Note   Standard DS1 or E1 BITS clock sources using AMI bipolar pulse stream signals are not compatible with IGX external clock inputs.

For a list of connector pin assignments, see the "External Clock Input Cabling" section.

Attaching Peripherals

A network must have at least one control terminal (or a Cisco WAN Manager workstation if you want to collect statistics) attached, along with a network printer for printing out the status of the system. The SCM has three ports for attaching peripherals to an IGX node. These ports are Control Terminal, LAN AUI, and AUX port.

For the Cisco TAC to perform remote troubleshooting, a modem must connect to the network. This is a requirement for all Cisco service plans. The following sections provide procedures for attaching peripherals to the IGX node. Be sure to read the manufacturers' literature to ensure that the equipment is ready before attempting to connect it to the IGX node.

Connecting a Single Network Management Station

To use network management, at least one node in a Cisco WAN switching network running
Release 7.2 or higher software must have a Cisco WAN Manager workstation connected. The workstation connects to the AUI Ethernet LAN port on the SCM.

The Cisco WAN Manager workstation can be used to configure and maintain all nodes in a network. For instructions on using the Cisco WAN Manager workstation, see the Cisco StrataView Plus Operations Guide.

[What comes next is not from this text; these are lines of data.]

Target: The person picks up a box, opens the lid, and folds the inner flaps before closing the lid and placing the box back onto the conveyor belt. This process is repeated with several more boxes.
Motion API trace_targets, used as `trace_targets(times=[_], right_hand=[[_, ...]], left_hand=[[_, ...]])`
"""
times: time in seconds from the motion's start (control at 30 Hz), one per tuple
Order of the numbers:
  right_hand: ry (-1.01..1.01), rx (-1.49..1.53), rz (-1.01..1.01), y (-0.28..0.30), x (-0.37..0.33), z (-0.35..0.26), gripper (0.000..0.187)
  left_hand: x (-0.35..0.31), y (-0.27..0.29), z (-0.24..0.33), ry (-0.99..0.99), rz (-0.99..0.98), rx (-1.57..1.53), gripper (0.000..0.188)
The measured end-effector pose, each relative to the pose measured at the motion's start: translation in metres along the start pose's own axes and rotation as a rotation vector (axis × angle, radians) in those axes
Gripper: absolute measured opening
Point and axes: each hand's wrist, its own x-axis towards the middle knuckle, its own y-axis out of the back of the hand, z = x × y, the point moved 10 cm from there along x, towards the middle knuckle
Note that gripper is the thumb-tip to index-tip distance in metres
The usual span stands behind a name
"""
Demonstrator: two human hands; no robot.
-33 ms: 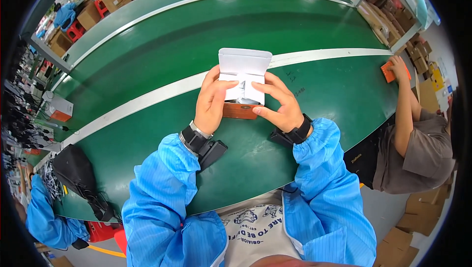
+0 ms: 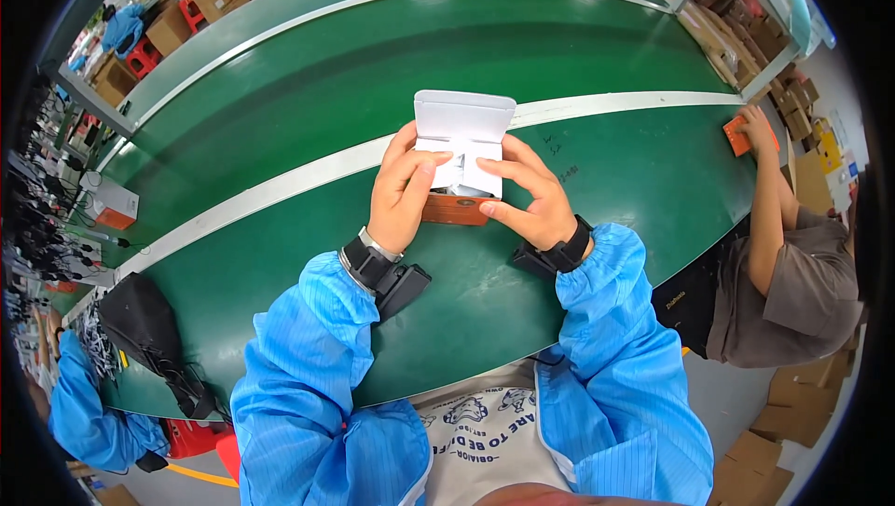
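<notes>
A small orange carton [image 2: 455, 210] with a white inside is between my hands over the green table. Its white lid [image 2: 464, 116] stands up at the far side, and white inner flaps [image 2: 480, 178] are folded partly over the opening. Something silvery-grey shows in the gap, too little to name. My left hand [image 2: 399, 191] grips the carton's left side, a finger lying on the left flap. On the other side my right hand [image 2: 535, 191] holds it, forefinger on the right flap and thumb at the near orange wall. Black straps with dark devices sit on both wrists.
The green table [image 2: 326, 87] has a white strip across it. At right a co-worker's hand [image 2: 757, 129] holds an orange box [image 2: 736, 138]. A black bag [image 2: 144, 324], a white-and-orange box [image 2: 112, 203] and many dark cables are at left. Another person's blue sleeve [image 2: 89, 403] shows lower left.
My left thumb has shifted slightly near the left flap. The carton and my right hand look the same.
</notes>
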Motion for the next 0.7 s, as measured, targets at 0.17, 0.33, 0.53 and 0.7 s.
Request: trace_targets(times=[0.17, 0.33, 0.53, 0.7], right_hand=[[0.062, 0.034, -0.038, -0.002, -0.002, -0.004, 0.039], [0.054, 0.095, 0.042, 0.0, 0.001, -0.006, 0.03], [0.029, 0.149, 0.15, 0.005, 0.001, -0.008, 0.036], [0.071, -0.059, 0.115, 0.003, 0.003, -0.018, 0.032]], left_hand=[[0.001, 0.004, -0.012, 0.26, 0.235, -0.597, 0.027], [0.011, 0.008, -0.008, 0.09, 0.074, -0.397, 0.023], [0.011, -0.001, 0.008, -0.003, -0.097, -0.277, 0.029], [0.009, -0.001, 0.004, 0.052, -0.016, -0.226, 0.029]])
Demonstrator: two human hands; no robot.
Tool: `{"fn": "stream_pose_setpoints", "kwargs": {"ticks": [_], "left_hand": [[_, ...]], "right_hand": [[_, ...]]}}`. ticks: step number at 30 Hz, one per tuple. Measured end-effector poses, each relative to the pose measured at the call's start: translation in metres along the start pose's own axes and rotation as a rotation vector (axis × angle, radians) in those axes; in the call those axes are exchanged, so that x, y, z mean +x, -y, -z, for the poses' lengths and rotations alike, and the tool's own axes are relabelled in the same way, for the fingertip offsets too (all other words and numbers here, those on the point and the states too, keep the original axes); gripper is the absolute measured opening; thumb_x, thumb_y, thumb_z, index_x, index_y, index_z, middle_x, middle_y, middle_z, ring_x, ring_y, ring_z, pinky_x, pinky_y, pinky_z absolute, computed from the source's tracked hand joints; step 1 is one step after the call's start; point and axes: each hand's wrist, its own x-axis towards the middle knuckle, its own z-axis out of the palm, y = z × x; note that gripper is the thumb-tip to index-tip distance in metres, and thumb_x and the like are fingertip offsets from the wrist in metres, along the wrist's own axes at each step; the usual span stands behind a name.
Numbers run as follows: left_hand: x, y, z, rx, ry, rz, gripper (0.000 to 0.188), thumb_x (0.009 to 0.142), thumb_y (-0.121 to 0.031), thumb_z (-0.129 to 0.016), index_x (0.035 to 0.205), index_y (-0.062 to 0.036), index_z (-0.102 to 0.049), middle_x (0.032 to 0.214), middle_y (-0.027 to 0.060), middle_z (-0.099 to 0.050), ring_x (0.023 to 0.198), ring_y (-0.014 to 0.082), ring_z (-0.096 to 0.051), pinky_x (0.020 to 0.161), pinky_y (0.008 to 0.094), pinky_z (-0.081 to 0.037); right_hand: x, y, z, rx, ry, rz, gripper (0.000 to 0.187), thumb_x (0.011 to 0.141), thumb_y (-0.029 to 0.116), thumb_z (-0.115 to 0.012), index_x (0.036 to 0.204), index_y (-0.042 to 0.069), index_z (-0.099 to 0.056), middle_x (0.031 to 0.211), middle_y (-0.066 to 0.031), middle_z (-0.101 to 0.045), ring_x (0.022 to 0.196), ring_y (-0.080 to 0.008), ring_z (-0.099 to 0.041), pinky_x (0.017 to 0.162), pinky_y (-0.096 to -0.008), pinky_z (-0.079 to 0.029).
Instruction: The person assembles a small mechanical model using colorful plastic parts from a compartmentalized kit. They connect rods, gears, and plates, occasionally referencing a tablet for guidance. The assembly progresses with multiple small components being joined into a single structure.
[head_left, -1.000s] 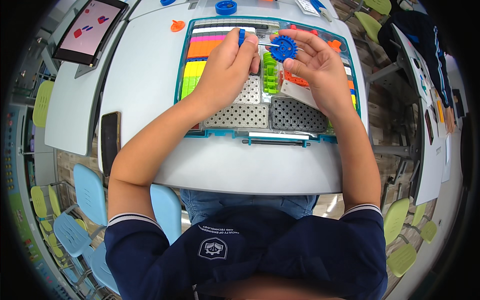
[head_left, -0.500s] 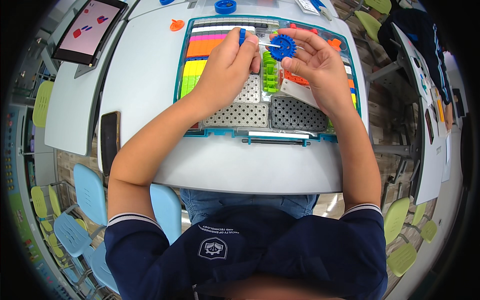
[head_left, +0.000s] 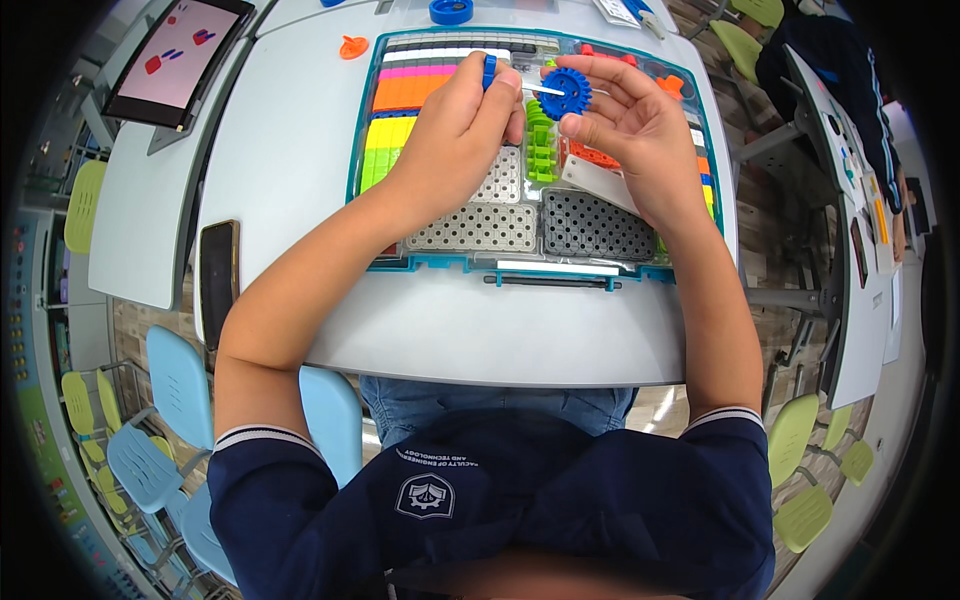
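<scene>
Over an open parts case [head_left: 352, 150] with a teal rim, my left hand [head_left: 462, 125] is closed on a thin pale axle [head_left: 535, 87]. A blue part [head_left: 489, 72] sticks up between its thumb and fingers; its full shape is hidden. The axle's far end meets the face of a toothed blue gear [head_left: 566, 94]. My right hand [head_left: 635, 125] holds that gear by its edge, thumb below and fingers curved behind. Beneath the hands lie green pieces [head_left: 541, 155], red pieces [head_left: 592, 154] and a pale flat strip [head_left: 600, 184].
Coloured beams [head_left: 390, 150] and perforated grey plates [head_left: 470, 230] fill the case. A phone [head_left: 219, 285] lies at the table's left edge. An orange piece [head_left: 353, 47] and a blue ring [head_left: 451, 11] sit beyond the case. A tablet [head_left: 178, 62] stands on the left table.
My left hand has shifted very slightly to the right, bringing its blue part a little closer to the gear. The right hand and gear have barely moved.
</scene>
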Motion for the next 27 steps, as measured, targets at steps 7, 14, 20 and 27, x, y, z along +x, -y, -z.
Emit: {"fn": "stream_pose_setpoints", "kwargs": {"ticks": [7, 14, 20, 27], "left_hand": [[0.0003, 0.0007, -0.0006, 0.062, 0.008, -0.047, 0.023, 0.104, -0.030, -0.037, 0.098, -0.0087, -0.044, 0.076, 0.0002, -0.052, 0.061, 0.0041, -0.043, 0.054, 0.0197, -0.037], [0.0001, 0.0003, -0.0006, 0.108, 0.006, -0.069, 0.024, 0.105, -0.029, -0.035, 0.097, -0.0076, -0.044, 0.076, 0.0001, -0.052, 0.062, 0.0046, -0.043, 0.056, 0.0203, -0.038], [0.0001, 0.0003, -0.0008, 0.081, 0.015, -0.088, 0.025, 0.105, -0.030, -0.035, 0.098, -0.0077, -0.043, 0.078, 0.0001, -0.051, 0.062, 0.0044, -0.042, 0.056, 0.0196, -0.037], [0.0005, 0.0001, 0.0006, 0.036, 0.049, -0.078, 0.026, 0.105, -0.032, -0.035, 0.098, -0.0085, -0.042, 0.079, -0.0001, -0.051, 0.062, 0.0041, -0.042, 0.054, 0.0190, -0.036]], "right_hand": [[-0.0007, 0.0001, 0.0008, -0.038, -0.006, -0.001, 0.047, 0.075, -0.003, -0.075, 0.119, -0.002, -0.058, 0.109, -0.0135, -0.066, 0.102, -0.0185, -0.064, 0.094, -0.0310, -0.052], [-0.0007, 0.0000, 0.0015, -0.110, -0.024, 0.021, 0.046, 0.075, 0.003, -0.078, 0.118, -0.001, -0.062, 0.104, -0.0142, -0.068, 0.098, -0.0186, -0.066, 0.092, -0.0307, -0.053], [-0.0005, -0.0011, 0.0029, -0.142, -0.016, 0.032, 0.043, 0.080, 0.010, -0.076, 0.119, 0.000, -0.063, 0.100, -0.0121, -0.069, 0.094, -0.0167, -0.067, 0.088, -0.0282, -0.053], [-0.0005, -0.0024, 0.0054, -0.084, 0.054, -0.042, 0.041, 0.087, 0.016, -0.071, 0.123, -0.001, -0.061, 0.097, -0.0090, -0.069, 0.087, -0.0138, -0.067, 0.081, -0.0257, -0.053]]}}
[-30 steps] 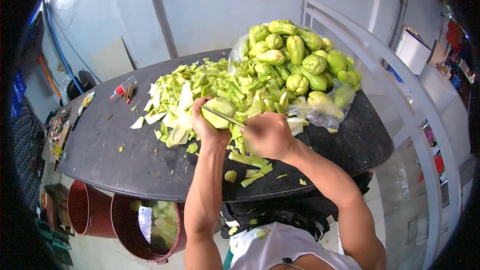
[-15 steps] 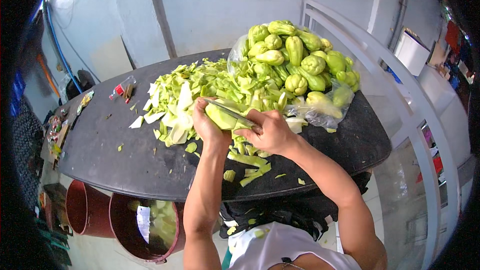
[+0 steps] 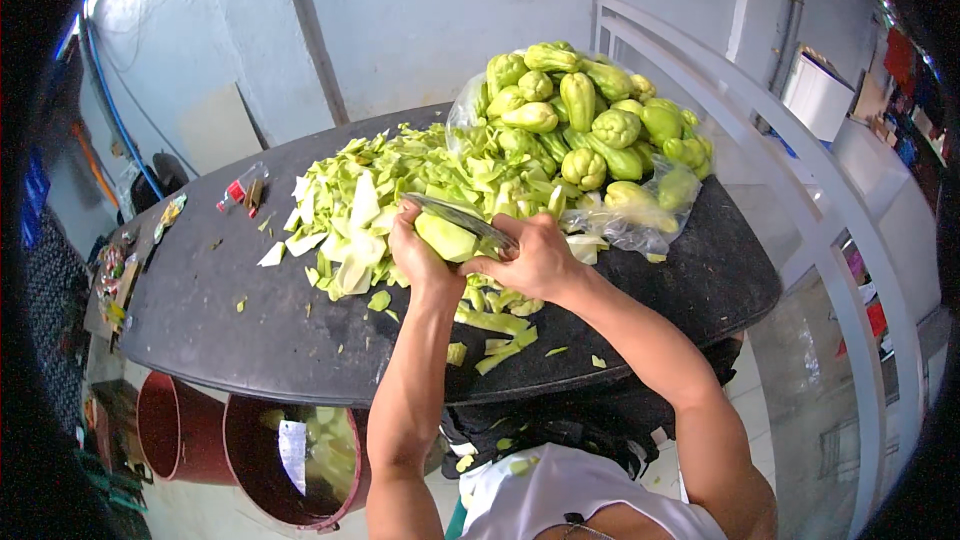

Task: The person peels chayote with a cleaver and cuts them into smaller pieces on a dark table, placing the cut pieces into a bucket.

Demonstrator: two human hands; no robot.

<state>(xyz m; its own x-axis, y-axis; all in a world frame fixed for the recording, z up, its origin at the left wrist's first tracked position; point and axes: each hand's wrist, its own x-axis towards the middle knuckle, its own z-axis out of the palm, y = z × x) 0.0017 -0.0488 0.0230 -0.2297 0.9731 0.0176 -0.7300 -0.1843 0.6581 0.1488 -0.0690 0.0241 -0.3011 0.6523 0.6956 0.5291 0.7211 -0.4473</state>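
Observation:
My left hand [image 3: 418, 258] is closed round a pale green chayote [image 3: 443, 239] with a cut, peeled-looking face. In my right hand [image 3: 541, 262] is a knife, its grey blade [image 3: 462, 217] lying across the upper side of the chayote and reaching toward my left fingertips. The fingers hide the knife's handle. Just beyond both hands spreads a heap of chayote slices and peelings [image 3: 385, 175]. Whole chayotes [image 3: 600, 130] are piled behind on the right, partly in a clear plastic bag [image 3: 672, 202]. A few strips of peel [image 3: 508, 348] lie in front, near the table's edge.
The dark table [image 3: 250, 310] has a curved front edge. Below it at the left are a dark red tub [image 3: 232, 455] holding pale green pieces in liquid and a second red tub [image 3: 165, 420]. A white metal railing [image 3: 860, 340] runs along the right; a red-labelled packet [image 3: 240, 190] lies at left.
The knife blade has tilted and shifted slightly on the chayote, showing more of its flat side. Both hands stay almost in place, and the whole view has moved slightly.

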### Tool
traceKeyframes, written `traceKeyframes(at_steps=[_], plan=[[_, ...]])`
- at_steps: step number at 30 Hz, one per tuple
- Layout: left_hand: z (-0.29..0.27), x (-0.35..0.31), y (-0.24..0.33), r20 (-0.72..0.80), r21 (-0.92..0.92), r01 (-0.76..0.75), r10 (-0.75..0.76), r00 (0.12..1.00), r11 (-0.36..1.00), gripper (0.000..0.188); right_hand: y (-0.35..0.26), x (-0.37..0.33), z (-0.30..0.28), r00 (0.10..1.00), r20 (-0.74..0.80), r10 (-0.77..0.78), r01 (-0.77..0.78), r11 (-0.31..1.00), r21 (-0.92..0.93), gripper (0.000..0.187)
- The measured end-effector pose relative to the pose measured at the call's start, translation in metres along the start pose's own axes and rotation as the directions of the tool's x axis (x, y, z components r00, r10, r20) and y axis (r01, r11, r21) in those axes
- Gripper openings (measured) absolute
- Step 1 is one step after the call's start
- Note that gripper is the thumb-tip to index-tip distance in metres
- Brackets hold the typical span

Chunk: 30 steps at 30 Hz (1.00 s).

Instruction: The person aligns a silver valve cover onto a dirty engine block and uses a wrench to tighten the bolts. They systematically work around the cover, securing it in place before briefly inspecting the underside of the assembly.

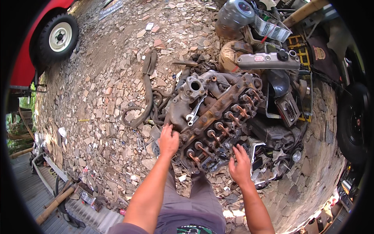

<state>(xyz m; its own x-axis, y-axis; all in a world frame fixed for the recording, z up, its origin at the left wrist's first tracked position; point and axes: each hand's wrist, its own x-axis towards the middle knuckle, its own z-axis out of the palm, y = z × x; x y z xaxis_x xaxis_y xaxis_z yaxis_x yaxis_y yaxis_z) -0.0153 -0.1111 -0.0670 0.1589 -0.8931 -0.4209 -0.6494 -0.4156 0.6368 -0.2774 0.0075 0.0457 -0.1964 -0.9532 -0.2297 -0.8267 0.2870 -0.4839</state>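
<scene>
A rusty engine cylinder head (210, 121) lies slantwise in front of my legs, its rocker arms and springs (220, 130) exposed along the right side. The grey-brown intake manifold (180, 111) is along its left side, with a round flanged opening facing up. On top rests a silver wrench (191, 117). My left hand (168, 141) is at the manifold's near end, fingers extended and seemingly touching it. To the right of the rocker arms, my right hand (240, 163) hovers with fingers apart, holding nothing; its fingertips are close to dark parts beside the engine.
Black hoses (148, 93) lie on rubble ground to the left. At right are a valve cover (269, 60), white basket (272, 29), large plastic jug (235, 18) and black parts (274, 130). A red vehicle's wheel (59, 38) stands far left, a tyre (352, 123) far right.
</scene>
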Motion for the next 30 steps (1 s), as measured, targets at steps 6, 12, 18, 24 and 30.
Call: traceKeyframes(at_steps=[6,12,18,24,30], plan=[[-0.060,-0.037,-0.053,-0.146,-0.192,-0.117,0.089,0.985,0.974,0.031,0.053,-0.089,-0.014,0.983,0.147,0.111,-0.126,0.987,0.098,0.036],[-0.099,-0.150,-0.145,-0.337,-0.170,0.177,-0.226,0.914,0.969,0.020,0.126,-0.148,-0.046,0.889,0.415,0.192,-0.217,0.976,0.014,0.036],[-0.093,-0.259,-0.199,-0.460,-0.170,0.386,-0.419,0.783,0.907,0.020,0.204,-0.187,-0.067,0.882,0.429,0.195,-0.184,0.981,-0.069,0.039],[-0.093,-0.313,-0.214,-0.286,-0.098,0.459,-0.467,0.837,0.883,0.026,0.217,-0.227,-0.058,0.823,0.492,0.282,-0.297,0.954,-0.051,0.039],[-0.102,-0.325,-0.219,-0.088,-0.112,0.517,-0.527,0.845,0.848,0.030,0.191,-0.256,-0.043,0.794,0.531,0.295,-0.301,0.950,-0.078,0.039]])
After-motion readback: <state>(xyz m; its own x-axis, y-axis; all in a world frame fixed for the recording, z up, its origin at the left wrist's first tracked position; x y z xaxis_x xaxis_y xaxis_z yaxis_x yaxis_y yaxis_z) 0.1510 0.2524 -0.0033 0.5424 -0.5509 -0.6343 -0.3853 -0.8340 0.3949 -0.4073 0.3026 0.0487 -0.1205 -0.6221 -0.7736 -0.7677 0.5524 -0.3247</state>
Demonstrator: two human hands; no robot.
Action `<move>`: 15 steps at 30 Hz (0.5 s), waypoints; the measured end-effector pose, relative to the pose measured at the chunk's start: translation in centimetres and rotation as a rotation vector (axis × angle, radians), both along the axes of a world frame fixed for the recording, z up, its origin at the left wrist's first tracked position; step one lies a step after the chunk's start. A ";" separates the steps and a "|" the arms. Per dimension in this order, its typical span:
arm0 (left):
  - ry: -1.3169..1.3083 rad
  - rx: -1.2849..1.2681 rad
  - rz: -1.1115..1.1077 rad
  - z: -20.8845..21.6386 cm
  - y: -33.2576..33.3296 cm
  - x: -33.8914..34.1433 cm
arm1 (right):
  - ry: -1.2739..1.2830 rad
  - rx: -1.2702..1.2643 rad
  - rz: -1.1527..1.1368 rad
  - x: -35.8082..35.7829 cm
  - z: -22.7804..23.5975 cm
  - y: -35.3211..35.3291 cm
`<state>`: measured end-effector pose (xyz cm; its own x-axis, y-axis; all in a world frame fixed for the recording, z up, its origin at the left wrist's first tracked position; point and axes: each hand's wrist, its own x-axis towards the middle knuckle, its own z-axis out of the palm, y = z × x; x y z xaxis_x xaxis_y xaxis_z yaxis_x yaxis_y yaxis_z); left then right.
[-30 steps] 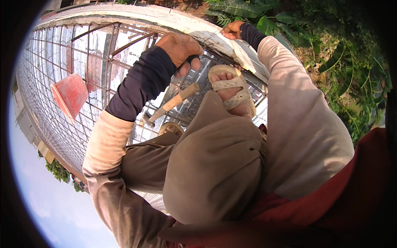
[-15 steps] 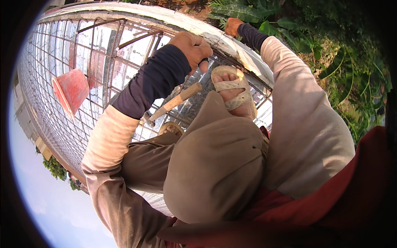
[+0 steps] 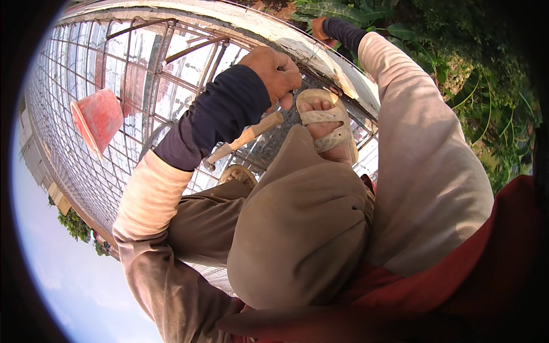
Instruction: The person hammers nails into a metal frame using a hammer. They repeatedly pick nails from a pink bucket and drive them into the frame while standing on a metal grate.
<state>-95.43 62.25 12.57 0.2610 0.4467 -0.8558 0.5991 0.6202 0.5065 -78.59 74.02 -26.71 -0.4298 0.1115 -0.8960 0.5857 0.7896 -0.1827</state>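
My left hand (image 3: 273, 73) is closed with curled fingers over the steel bars beside the pale board edge (image 3: 246, 23). What its fingers pinch, if anything, is hidden. Out past the same edge, my right hand (image 3: 321, 31) reaches to the far, plant side, and its fingers are mostly out of sight. A hammer (image 3: 247, 138) with a wooden handle lies on the bars, below my left wrist and beside my sandalled foot (image 3: 325, 123).
A red bucket (image 3: 98, 122) lies tipped on the rebar grid (image 3: 74, 63), left of my arm. Reflective sheeting shows beneath the bars. Bent bars (image 3: 197, 50) rise near the board. Leafy plants (image 3: 480, 97) grow beyond the edge at right.
My left hand has shifted slightly right and down, its fingers more curled. My right hand has moved a little left and sunk partly behind the board edge. The hammer stays put.
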 end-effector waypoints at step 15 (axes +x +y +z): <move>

If only a single NMS station is connected and the network is relatively small, you can use a serial EIA/TIA232 port—the Control Terminal port.

The "Network Management Terminal" section lists the control terminals supported by the IGX 8410 node and the configuration settings. "General IGX 8410 Switch Specifications," has the pin assign-ments for the IGX 8410 control terminal port.

Attach the control terminal to the SCM. (See Figure 3-17.)


Step 1   From the back of the cabinet, run the control terminal EIA/TIA-232/V.24 cable through the opening at the bottom and up to the SCM card in back slot 1.

Step 2   Locate the control terminal connector on the SCM and attach the control terminal EIA/TIA-232/V.24 cable to it.


Figure 3-17   Connecting the Control Terminal


Step 3   Tighten the EIA/TIA-232 connector screws to firmly attach the cable to the Control Terminal connector.

Step 4   Plug the control terminal power cord into the appropriate wall receptacle.

Step 5   Set the port function for VT100 (#5) using the cnftermfunc command.

Step 6   Make sure that the Auxiliary port and the terminal are set to the same baud rate and check the other communication parameters using the cnfterm command.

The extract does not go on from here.